[Goal of the exercise]: The records below should be set down in full, please, without any change.

[Given records]:

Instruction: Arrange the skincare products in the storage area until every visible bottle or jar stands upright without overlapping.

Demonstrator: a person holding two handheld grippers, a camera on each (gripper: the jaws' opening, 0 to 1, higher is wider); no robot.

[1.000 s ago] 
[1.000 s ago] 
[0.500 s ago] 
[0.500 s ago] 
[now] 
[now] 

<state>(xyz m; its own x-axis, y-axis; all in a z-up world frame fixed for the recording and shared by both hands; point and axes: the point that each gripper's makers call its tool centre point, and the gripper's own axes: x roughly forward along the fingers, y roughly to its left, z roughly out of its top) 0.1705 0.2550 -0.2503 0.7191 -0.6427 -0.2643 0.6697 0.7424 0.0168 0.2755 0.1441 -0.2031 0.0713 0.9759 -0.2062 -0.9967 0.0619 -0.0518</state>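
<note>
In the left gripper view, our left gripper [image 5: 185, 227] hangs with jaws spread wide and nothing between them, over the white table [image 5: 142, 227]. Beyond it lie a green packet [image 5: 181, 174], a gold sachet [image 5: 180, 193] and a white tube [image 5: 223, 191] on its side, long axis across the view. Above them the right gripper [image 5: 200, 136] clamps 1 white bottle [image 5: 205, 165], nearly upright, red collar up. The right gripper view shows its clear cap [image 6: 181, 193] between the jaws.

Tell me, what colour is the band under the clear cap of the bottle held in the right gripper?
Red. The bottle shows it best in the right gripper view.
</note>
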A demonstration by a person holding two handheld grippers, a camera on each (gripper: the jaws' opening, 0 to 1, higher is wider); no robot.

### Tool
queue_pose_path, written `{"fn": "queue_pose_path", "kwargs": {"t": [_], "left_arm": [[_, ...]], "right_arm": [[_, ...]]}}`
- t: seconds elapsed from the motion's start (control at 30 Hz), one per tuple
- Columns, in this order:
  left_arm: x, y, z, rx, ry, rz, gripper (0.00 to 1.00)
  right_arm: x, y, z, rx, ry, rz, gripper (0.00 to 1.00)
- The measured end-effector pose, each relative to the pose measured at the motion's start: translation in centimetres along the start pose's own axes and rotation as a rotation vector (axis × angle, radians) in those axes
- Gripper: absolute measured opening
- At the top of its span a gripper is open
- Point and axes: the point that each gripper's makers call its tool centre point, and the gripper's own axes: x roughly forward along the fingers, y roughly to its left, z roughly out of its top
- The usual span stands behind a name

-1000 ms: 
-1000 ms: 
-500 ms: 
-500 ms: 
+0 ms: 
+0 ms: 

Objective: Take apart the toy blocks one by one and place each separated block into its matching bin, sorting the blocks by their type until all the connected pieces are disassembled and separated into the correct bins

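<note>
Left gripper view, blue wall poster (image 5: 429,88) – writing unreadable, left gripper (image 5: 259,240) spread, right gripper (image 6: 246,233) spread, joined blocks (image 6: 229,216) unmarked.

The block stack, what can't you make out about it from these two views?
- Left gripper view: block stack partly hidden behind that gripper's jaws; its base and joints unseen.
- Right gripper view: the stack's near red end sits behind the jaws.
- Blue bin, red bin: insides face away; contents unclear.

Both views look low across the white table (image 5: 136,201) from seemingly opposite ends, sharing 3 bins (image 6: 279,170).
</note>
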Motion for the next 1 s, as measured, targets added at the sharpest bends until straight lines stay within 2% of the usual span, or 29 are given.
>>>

[Task output]:
Instruction: Arrange the skincare products in the storage area until every visible bottle or jar stands upright without overlapping.

Demonstrator: a person holding two handheld grippers, a camera on each (gripper: the jaws' opening, 0 to 1, higher is wider); no robot.

[1.000 s ago] 
[1.000 s ago] 
[0.500 s ago] 
[0.500 s ago] 
[now] 
[now] 

<state>(xyz m; its own x-axis, y-axis; all in a z-up world frame fixed for the recording and shared by both hands; point and axes: the point that each gripper's makers call its tool centre point, and the gripper's own axes: x roughly forward along the fingers, y roughly to its left, z roughly out of its top) 0.1705 0.2550 -0.2503 0.7191 -0.6427 -0.2643 0.6697 0.7424 0.0168 0.2755 0.1441 -0.2031 0.0713 0.9759 -0.2062 -0.9967 0.0619 -0.0518</state>
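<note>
In the left gripper view, our left gripper [image 5: 185, 227] hangs with jaws spread wide and nothing between them, over the white table [image 5: 142, 227]. Beyond it lie a green packet [image 5: 181, 174], a gold sachet [image 5: 180, 193] and a white tube [image 5: 223, 191] on its side, long axis across the view. Above them the right gripper [image 5: 200, 136] clamps 1 white bottle [image 5: 205, 165], nearly upright, red collar up. The right gripper view shows its clear cap [image 6: 181, 193] between the jaws.

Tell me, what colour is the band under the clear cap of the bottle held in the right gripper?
Red. The bottle shows it best in the right gripper view.
</note>
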A demonstration by a person holding two handheld grippers, a camera on each (gripper: the jaws' opening, 0 to 1, higher is wider); no robot.

### Tool
queue_pose_path, written `{"fn": "queue_pose_path", "kwargs": {"t": [_], "left_arm": [[_, ...]], "right_arm": [[_, ...]]}}`
- t: seconds elapsed from the motion's start (control at 30 Hz), one per tuple
- Columns, in this order:
  left_arm: x, y, z, rx, ry, rz, gripper (0.00 to 1.00)
  right_arm: x, y, z, rx, ry, rz, gripper (0.00 to 1.00)
- The measured end-effector pose, each relative to the pose measured at the motion's start: translation in centimetres along the start pose's own axes and rotation as a rotation vector (axis × angle, radians) in those axes
- Gripper: absolute measured opening
- At the top of its span a gripper is open
- Point and axes: the point that each gripper's makers call its tool centre point, and the gripper's own axes: x roughly forward along the fingers, y roughly to its left, z roughly out of its top
- The usual span stands behind a name

-1000 ms: 
-1000 ms: 
-500 ms: 
-500 ms: 
+0 ms: 
+0 ms: 

Objective: Take apart the toy blocks one by one and place each separated block into its matching bin, sorting the blocks by their type until all the connected pieces are disassembled and separated into the correct bins

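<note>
Left gripper view, blue wall poster (image 5: 429,88) – writing unreadable, left gripper (image 5: 259,240) spread, right gripper (image 6: 246,233) spread, joined blocks (image 6: 229,216) unmarked.

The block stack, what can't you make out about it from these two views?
- Left gripper view: block stack partly hidden behind that gripper's jaws; its base and joints unseen.
- Right gripper view: the stack's near red end sits behind the jaws.
- Blue bin, red bin: insides face away; contents unclear.

Both views look low across the white table (image 5: 136,201) from seemingly opposite ends, sharing 3 bins (image 6: 279,170).
</note>
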Motion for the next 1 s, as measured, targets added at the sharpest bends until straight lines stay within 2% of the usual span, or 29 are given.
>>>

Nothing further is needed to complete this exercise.